What you are asked to do →
Show every line of the data where the word "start" can be found.

Recorded data →
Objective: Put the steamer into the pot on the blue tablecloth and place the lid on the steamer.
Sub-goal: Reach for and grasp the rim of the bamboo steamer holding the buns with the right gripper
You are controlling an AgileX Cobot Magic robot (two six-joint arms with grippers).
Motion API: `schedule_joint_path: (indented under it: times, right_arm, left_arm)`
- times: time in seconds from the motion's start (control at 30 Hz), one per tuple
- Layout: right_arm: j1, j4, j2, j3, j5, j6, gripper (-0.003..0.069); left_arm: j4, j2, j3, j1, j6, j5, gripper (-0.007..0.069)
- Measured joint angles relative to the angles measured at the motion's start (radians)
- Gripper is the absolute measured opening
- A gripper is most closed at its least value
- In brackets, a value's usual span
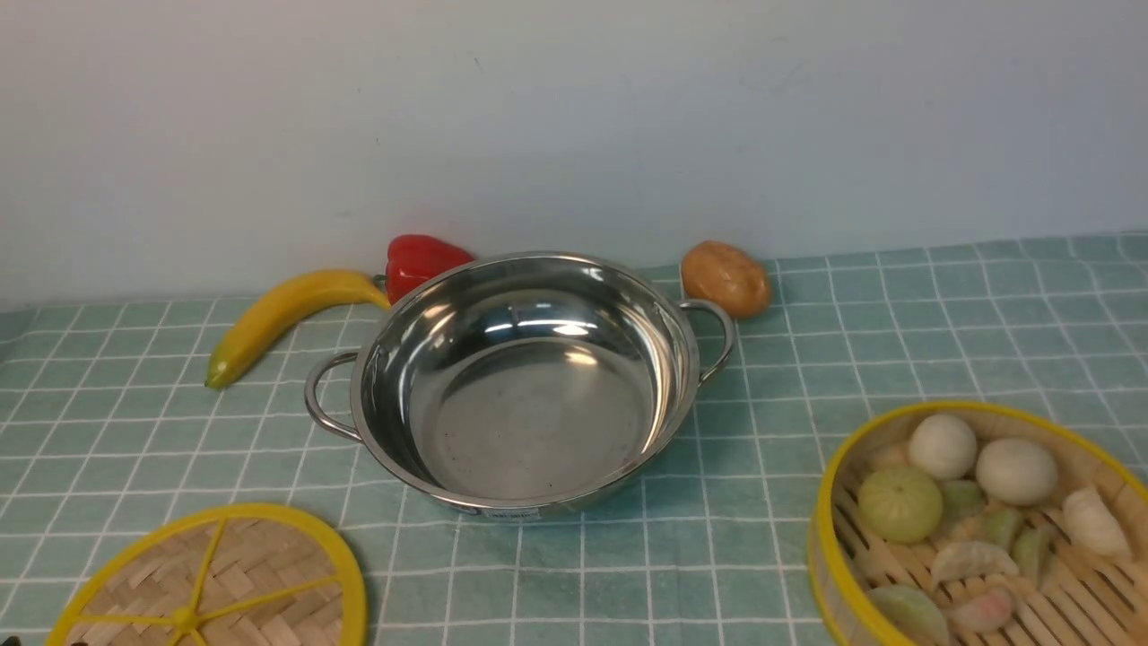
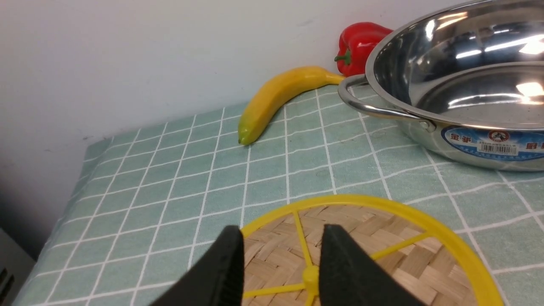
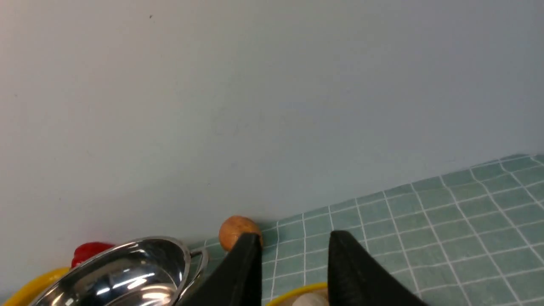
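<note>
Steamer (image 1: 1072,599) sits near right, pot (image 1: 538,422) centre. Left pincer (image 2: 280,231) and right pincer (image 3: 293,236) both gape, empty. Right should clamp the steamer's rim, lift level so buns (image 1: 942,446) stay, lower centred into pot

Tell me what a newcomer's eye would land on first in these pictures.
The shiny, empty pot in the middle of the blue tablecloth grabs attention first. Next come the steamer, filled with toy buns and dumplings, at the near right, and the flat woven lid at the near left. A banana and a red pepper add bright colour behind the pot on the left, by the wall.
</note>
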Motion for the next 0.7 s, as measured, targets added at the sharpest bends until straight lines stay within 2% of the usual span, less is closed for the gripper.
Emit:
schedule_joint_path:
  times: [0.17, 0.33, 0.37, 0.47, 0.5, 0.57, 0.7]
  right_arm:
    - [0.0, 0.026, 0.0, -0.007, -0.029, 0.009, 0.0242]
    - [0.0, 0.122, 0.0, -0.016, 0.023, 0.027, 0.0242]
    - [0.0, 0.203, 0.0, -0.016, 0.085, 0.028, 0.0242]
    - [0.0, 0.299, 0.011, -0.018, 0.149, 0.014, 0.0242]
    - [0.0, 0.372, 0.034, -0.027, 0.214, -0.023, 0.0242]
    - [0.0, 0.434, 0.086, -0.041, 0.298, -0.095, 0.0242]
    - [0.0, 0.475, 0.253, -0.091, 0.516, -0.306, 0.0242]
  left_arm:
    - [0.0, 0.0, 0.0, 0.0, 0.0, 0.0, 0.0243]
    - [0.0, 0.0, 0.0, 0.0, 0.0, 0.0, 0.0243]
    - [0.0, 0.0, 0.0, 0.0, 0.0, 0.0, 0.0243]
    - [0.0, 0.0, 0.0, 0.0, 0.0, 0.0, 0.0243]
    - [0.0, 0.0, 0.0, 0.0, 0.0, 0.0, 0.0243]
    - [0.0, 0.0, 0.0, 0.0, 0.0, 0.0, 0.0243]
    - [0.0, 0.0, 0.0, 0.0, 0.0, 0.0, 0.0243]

Reply to the exercise →
- times: time in seconds from the motion's start (control at 30 Hz), one per tuple
- Measured joint angles relative to the angles measured at the motion's start (radians)

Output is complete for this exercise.